When Brad Pitt’s Plan B Entertainment co-president Jeremy Kleiner approached Nicholas Britell with a promising script, the composer was eager to read it. He had, after all, contributed to the production company’s “The Big Short” and “12 Years a Slave.”

What he read blew him away.

“ ‘Moonlight’ was so incredibly beautiful,” says Britell. “I was completely overwhelmed.”

The film, released by distributor A24, presents a story of a sexually conflicted black man from a rough Miami neighborhood who grows from childhood to adulthood as he struggles with self-discovery.

During their first meeting, “Moonlight” writer/director Barry Jenkins and Britell spent hours discussing film, music, and life.

Britell began the process of scoring “Moonlight” by sending Jenkins an eclectic playlist of music ranging from the Isley Brothers to Mozart, thus highlighting his first takeaway from the script.

“It felt like poetry,” says Britell. “I began thinking, ‘What is the sound of poetry; how would you evoke that musically?’”

Britell gravitated toward the tender nature of piano and violin. A former classical pianist, he performed on the instrument himself, accompanied by violinist Tim Fain, with whom he collaborated on “12 Years a Slave.”

The two experimented with techniques to capture delicate, softer sounds, often playing very close to the mike to create the desired quality.

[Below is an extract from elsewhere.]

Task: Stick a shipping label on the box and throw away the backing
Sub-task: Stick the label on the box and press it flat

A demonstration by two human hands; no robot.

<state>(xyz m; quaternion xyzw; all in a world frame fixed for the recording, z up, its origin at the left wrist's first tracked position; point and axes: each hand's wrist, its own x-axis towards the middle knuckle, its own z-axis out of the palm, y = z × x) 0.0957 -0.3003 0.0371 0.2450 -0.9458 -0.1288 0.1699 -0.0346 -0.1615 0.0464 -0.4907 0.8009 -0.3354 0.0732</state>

Noting the script’s Florida setting and Jenkins’ love of Southern hip-hop, Britell found a unique means of incorporating the genre into the classical sounds. For certain sections of the score, he utilized a technique called “chopped and screwed” — slowing the tempo between 60-70 quarter-note beats that, when repeated in a measure, creates a “choppy” effect.

Britell took his recordings, manipulated them with music software, played with octaves and tone, and then layered the revisions to achieve the desired sound.

Alternating between minimal instrumentation and the sounds of a full chamber orchestra, the score came together. Jenkins made periodic visits to Britell’s studio during the process, sitting with the composer and reacting to the score’s emotional impact.

Ultimately, via its own musical divergences, the score delivered a sense of the conflicted character at the center of the film.